I used batting WAR because it makes it easy to quickly compare lineups of different eras, though it’s hardly the definitive measure of an offense. A few other notes, after the jump.

  • The 1977 Twins posted a franchise-best 33.8 oWAR, though mostly due to three outliers: Rod Carew (10.0), Lyman Bostock (6.8), and Larry Hisle (6.0). Butch Wynegar was the only other player to crack 3.0. That team scored 874 runs, but finished with an 84-77 record and finished fourth in the AL West.

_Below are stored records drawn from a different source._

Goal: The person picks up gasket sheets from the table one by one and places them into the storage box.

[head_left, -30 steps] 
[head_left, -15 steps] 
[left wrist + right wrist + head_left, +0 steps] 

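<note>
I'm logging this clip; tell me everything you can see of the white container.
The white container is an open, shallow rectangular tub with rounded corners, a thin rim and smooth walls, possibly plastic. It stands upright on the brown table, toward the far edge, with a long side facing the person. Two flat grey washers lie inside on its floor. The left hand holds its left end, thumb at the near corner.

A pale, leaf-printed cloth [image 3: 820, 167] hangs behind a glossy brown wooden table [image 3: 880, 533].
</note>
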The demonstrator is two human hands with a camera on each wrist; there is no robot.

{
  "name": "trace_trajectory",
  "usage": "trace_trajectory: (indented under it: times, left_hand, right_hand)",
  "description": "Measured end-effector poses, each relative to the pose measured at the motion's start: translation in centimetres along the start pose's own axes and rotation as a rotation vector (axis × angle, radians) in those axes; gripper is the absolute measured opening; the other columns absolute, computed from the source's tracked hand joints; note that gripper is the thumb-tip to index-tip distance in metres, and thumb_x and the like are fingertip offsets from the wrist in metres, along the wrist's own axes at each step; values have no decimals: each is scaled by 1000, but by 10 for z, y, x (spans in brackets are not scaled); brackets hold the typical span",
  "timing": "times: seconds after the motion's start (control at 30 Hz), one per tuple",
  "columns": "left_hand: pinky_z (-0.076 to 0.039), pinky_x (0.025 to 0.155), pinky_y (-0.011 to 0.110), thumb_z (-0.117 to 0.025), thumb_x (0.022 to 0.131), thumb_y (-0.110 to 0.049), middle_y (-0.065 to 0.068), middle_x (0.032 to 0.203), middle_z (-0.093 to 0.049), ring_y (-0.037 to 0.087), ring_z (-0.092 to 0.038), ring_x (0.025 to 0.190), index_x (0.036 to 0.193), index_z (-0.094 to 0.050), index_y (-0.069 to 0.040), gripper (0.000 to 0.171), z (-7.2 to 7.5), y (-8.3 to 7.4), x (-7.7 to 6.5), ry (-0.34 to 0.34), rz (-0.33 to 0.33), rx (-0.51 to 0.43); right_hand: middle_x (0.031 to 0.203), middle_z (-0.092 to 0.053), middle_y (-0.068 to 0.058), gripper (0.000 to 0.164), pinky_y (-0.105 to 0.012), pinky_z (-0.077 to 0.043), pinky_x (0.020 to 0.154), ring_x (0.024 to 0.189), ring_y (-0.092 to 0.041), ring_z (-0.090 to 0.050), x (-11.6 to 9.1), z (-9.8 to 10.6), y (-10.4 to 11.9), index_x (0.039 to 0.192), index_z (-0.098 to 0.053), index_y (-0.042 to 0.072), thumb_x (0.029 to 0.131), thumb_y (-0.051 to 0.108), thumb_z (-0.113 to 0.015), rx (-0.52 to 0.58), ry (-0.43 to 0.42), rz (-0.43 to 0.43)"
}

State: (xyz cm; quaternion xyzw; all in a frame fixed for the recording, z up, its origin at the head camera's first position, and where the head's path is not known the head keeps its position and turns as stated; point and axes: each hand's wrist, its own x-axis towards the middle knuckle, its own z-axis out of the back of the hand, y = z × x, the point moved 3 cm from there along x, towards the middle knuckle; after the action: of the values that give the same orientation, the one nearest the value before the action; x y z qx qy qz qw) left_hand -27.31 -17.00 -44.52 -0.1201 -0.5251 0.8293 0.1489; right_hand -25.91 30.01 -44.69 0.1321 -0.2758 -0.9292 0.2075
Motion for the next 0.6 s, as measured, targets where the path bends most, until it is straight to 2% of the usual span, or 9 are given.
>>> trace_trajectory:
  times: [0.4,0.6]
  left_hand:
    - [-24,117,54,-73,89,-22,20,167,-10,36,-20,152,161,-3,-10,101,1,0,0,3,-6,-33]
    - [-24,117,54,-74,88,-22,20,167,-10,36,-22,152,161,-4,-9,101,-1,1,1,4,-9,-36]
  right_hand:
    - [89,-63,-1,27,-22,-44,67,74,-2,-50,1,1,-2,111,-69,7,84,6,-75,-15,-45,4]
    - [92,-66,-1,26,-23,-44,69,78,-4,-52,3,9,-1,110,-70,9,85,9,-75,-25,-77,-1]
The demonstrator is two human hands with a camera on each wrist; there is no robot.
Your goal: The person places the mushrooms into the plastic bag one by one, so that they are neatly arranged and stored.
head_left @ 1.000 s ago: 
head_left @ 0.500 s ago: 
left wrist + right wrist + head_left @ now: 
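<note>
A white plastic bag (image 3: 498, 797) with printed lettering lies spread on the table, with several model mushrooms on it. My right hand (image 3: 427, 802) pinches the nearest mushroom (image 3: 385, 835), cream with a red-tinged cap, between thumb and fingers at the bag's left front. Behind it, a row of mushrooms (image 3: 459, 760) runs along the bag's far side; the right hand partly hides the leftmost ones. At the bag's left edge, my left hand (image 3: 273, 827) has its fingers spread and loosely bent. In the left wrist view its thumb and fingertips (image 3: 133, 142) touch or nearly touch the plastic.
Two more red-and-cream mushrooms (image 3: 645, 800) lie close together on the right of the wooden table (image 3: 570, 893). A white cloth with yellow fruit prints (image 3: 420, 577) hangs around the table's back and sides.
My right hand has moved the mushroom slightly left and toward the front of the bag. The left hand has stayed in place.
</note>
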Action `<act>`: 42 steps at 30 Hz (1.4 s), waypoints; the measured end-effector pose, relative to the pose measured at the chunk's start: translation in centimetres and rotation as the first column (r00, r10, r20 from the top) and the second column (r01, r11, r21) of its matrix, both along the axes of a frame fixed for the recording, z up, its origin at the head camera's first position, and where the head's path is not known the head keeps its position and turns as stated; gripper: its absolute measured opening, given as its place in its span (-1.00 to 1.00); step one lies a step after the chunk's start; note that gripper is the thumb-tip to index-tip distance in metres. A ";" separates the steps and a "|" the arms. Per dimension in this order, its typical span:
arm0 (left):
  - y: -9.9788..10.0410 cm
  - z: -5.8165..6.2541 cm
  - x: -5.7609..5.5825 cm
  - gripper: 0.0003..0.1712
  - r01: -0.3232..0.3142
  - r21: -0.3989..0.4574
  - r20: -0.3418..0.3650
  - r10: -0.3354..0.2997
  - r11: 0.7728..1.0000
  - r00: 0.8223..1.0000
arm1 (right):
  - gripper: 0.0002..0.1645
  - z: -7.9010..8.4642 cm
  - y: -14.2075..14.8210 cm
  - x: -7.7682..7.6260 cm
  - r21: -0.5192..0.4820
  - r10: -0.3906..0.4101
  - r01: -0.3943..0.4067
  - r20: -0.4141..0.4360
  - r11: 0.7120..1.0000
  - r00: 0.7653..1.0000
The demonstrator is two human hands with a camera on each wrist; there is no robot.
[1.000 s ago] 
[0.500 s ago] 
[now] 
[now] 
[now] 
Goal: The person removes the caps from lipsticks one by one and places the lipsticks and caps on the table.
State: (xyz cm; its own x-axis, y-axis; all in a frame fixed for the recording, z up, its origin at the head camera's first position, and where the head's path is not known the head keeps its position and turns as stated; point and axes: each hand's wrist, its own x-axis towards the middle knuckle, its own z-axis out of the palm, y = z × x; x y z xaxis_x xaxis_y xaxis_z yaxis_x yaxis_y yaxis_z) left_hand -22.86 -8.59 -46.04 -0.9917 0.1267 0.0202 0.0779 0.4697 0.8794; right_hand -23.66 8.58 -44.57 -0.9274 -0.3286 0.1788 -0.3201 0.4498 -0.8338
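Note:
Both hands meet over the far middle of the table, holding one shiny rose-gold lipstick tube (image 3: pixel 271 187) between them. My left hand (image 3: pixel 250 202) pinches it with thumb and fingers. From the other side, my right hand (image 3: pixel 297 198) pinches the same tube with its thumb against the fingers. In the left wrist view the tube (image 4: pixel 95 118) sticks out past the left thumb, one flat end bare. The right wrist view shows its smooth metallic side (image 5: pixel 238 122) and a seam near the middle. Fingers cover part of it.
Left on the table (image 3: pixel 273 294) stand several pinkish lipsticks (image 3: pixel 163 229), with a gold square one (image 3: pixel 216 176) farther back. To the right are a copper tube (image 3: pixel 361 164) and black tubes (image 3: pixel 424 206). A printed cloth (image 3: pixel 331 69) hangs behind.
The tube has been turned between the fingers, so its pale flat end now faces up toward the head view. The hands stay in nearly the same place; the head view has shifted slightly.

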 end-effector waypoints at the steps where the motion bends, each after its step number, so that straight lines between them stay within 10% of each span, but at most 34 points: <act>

  • The worst? Technically, that would be the the 1981 Twins, whose 0.4 oWAR is the worst by far in franchise history. However, that season was shortened to just 110 games due to the strike, and I tend to think that a team batting .240/.293/.338 would finish the season above 1.0 (though not by much). Over an entire 162-game season, the 1999 Twins were undoubtedly the most offensively inept. They batted .264/.328/.384, worth an entire offensive 1.9 wins above replacement. Their best hitter was Corey Koskie, who batted .310/.386/.468 in his first full season, worth 1.7 batting wins above replacement.
  • So, how ’bout those ’87 Twins? I don’t think anyone would argue that they were a thoroughly mediocre team that lucked into a championship, and yeah, maybe they were the worst World Series champions ever. I also don’t know any Twins fans who care.